17–20 Jun 2025
Europe/London timezone

‘Last resort’ or ‘a position to assist’? Tracing the development of positive complementarity regimes

19 Jun 2025, 10:45

Description

Across the course of the twentieth and twenty first centuries, international and national courts have repeatedly flirted with the notion of some notion of a collaborative international/national approach to justice – to quote ICC Chief Prosecutor Karim Khan, that the organisation should be a 'hub at the centre of our collective accountability efforts', rather than 'the apex of the international criminal justice movement'.

This paper seeks to explain these phenomena – from their success as ambitious programmes of judicial assistance, drawing together the best of both worlds – to their failures as paternalistic, 'international-knows-best’ approaches. In doing so, it identifies not only the dysfunctional and successful elements of such initiatives, but also the context that these occurred in – how these arenas of accountability were opened, how they were justified, and how they influenced each other.
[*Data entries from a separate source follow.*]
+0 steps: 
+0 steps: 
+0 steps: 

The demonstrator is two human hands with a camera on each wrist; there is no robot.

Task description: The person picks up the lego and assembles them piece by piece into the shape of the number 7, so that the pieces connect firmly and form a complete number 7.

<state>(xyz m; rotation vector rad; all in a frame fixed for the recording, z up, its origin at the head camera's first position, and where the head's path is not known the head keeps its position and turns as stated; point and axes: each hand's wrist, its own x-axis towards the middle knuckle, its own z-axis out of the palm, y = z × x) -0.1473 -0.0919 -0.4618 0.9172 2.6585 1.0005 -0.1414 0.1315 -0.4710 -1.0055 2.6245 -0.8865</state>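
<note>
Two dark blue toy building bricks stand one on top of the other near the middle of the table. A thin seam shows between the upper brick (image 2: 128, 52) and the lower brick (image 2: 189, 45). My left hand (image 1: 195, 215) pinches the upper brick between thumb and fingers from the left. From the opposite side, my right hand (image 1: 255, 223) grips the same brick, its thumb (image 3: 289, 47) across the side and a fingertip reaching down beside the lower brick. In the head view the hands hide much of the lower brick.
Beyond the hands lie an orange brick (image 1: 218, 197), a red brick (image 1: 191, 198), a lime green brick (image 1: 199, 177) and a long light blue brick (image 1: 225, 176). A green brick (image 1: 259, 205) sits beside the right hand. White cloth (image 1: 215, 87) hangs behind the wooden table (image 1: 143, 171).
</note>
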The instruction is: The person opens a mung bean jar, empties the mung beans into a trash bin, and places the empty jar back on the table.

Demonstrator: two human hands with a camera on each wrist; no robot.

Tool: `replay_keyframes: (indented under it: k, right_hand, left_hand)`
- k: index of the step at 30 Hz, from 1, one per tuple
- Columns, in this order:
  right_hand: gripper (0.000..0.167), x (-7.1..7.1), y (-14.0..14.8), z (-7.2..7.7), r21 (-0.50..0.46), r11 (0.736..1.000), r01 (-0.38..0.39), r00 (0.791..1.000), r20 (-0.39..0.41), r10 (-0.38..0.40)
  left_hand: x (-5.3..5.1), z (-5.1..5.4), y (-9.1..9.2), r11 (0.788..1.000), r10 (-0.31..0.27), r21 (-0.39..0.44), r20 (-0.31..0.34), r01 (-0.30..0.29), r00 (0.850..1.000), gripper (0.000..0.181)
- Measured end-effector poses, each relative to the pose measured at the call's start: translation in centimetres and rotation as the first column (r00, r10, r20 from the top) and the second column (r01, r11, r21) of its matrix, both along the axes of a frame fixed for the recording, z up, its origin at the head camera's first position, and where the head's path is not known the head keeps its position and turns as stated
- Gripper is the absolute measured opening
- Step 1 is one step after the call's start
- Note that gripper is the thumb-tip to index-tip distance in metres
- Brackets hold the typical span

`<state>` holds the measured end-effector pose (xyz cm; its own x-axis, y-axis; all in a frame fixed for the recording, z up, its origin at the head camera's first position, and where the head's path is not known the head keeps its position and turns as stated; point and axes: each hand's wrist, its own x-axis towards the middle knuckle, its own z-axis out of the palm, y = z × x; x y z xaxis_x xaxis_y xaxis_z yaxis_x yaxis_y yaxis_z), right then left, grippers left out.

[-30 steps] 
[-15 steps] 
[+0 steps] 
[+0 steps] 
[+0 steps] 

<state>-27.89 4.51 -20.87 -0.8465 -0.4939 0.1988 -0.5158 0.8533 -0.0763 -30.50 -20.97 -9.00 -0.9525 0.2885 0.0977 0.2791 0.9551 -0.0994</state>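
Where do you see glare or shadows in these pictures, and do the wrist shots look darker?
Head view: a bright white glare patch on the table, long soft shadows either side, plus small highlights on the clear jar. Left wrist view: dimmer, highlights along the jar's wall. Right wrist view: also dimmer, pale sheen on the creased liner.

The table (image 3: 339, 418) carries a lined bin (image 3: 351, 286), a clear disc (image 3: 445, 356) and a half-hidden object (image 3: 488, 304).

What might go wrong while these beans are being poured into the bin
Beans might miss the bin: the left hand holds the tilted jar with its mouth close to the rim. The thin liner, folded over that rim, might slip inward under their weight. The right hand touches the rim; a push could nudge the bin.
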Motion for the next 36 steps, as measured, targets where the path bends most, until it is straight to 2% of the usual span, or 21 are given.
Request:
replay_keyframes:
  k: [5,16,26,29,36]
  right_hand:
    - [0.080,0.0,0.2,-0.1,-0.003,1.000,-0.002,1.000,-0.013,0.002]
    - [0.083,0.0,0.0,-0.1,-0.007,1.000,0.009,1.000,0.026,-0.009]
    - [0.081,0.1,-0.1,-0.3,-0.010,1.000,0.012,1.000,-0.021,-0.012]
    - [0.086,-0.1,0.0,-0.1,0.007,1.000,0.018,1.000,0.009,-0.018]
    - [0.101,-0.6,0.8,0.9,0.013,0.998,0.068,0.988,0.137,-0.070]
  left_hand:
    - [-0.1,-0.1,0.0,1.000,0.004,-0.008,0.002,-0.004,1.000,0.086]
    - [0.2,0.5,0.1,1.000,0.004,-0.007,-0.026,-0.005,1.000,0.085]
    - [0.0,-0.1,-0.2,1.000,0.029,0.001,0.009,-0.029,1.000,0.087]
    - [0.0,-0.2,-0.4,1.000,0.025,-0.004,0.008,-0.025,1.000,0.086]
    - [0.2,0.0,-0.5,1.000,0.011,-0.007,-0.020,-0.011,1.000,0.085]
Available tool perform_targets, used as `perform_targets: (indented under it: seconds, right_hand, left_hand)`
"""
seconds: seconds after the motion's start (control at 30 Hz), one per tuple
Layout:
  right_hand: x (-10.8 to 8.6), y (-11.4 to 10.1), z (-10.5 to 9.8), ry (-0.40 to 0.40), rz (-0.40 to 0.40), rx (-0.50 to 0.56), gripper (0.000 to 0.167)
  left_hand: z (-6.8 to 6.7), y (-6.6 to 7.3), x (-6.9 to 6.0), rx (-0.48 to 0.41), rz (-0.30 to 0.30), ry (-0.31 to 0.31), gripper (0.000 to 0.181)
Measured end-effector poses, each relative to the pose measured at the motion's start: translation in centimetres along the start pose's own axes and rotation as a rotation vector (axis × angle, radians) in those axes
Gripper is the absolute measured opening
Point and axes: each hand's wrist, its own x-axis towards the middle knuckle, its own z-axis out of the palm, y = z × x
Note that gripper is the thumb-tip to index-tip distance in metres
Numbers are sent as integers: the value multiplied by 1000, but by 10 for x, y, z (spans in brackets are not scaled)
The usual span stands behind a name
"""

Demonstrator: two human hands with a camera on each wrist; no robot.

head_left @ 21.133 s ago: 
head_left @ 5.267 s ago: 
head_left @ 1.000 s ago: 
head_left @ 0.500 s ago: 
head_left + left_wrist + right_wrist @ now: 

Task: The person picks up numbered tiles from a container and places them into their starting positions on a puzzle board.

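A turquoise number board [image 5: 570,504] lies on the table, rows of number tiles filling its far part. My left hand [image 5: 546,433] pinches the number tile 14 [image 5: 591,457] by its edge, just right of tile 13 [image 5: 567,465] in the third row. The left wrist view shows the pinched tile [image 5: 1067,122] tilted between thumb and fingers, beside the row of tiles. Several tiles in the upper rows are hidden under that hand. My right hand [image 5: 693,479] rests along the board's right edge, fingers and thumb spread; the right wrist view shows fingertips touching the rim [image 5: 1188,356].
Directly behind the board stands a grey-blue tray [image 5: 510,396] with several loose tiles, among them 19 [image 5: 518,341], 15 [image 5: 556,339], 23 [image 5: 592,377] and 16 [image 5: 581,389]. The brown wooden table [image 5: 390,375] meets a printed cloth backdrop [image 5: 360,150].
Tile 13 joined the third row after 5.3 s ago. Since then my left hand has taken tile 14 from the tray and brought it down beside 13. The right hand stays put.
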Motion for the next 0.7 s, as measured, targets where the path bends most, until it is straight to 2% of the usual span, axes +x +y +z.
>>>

It finds that while 'positive complementarity' (and similar) projects have been common across history, they have had relatively little influence on each other. Even the ICC's own commitment to the concept has been stop-start and inconsistent. The paper investigates why this is the case – why international and legal institutions repeatedly converge around positive complementarity approaches, and why these disparate genealogies often find dead ends, and thorny legal and political dilemmas.